_What the task asks_
Which of the lines below mention the word "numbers"? Pull each one out.

Supplied information section start

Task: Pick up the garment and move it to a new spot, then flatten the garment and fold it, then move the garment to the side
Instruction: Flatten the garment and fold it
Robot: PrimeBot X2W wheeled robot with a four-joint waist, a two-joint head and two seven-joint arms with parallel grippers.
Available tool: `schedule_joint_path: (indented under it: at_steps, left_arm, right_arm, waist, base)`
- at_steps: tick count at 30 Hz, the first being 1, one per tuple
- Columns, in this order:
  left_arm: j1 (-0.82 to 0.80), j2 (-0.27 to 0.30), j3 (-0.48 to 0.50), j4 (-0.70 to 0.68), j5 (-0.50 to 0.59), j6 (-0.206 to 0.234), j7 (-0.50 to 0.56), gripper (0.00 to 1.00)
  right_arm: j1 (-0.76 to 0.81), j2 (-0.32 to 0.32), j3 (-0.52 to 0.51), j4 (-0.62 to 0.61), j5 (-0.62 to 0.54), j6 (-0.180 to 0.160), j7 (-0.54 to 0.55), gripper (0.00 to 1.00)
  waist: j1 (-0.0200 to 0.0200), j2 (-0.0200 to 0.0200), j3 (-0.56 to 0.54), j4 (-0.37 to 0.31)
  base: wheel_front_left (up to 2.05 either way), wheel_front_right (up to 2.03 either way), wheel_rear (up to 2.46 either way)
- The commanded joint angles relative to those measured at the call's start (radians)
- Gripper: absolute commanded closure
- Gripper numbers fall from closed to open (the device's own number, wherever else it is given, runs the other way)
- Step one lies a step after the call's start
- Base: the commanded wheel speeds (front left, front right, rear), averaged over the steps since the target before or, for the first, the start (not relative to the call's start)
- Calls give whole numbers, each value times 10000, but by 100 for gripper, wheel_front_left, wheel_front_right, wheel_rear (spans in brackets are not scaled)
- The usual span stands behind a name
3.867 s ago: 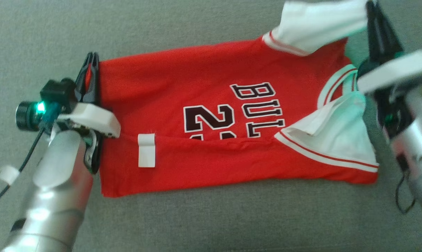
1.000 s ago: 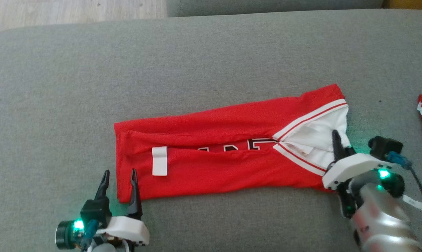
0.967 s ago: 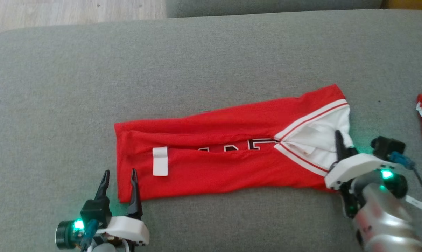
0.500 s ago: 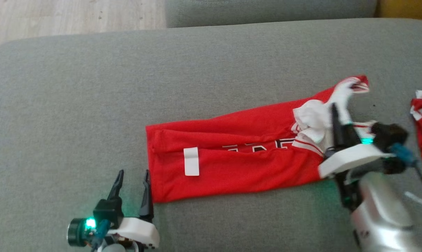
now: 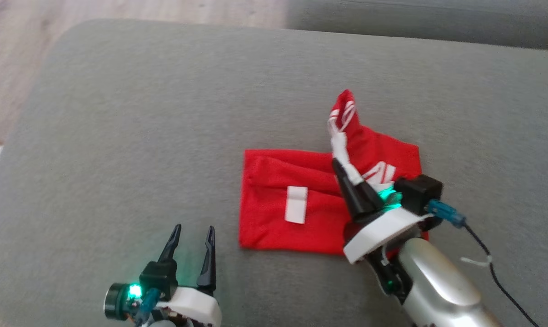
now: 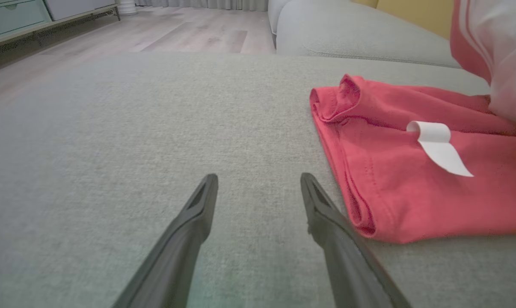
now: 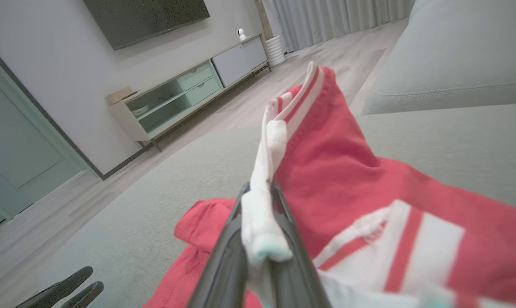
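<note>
Between the right pincer point(image 5: 338, 167) fingers: the white-trimmed end of the jersey point(image 5: 274, 181), pinched. Jaws are pressed together on a wad of white fabric, clear in the right wrist view. That end is lifted off the sofa point(image 5: 142, 113). Red cloth with white stripes peaks just past the fingertips, then drapes down to the pincer's right. The rest of the jersey lies flat on the sofa, under and left of the right pincer, with a fold line across it. White tag point(image 5: 296, 204) sits on the flat part, just left of the right pincer's fingers. Left wrist view shows its far end curled up off the cloth.

Left pincer point(image 5: 194, 229): spread, nothing between the jaws, fingers low over bare sofa, pointing away from the robot. The jersey's near corner is just right of its right finger; head view shows a gap, so not touching. From the left wrist, the hem runs away from that finger, with a rolled lump at the far corner.

Black cable point(image 5: 496, 281) trails off behind the right pincer. Wood floor point(image 5: 10, 45) lies beyond the sofa edge, far left of the left pincer. Right wrist view background: low cabinet point(image 7: 176, 98) against the wall, dark screen point(image 7: 146, 17) above it, both well past the pinched cloth.
</note>
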Motion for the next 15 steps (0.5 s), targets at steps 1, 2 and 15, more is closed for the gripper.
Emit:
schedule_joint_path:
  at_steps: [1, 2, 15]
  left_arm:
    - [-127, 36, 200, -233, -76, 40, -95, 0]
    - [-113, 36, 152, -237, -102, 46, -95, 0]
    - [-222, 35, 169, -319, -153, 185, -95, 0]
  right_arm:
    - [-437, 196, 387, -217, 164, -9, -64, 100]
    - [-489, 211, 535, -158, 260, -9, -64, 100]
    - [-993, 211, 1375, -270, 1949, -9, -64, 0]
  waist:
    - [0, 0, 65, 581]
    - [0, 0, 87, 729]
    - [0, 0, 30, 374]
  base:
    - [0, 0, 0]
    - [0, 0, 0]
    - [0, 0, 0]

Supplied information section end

_Completed exercise_
- Gripper numbers fall from closed to open (the device's own number, wherever else it is given, runs the other way)
- Calls give whole numbers, each value times 10000, but by 100 for gripper, wheel_front_left, wheel_front_right, wheel_rear (spans in brackets are not scaled)

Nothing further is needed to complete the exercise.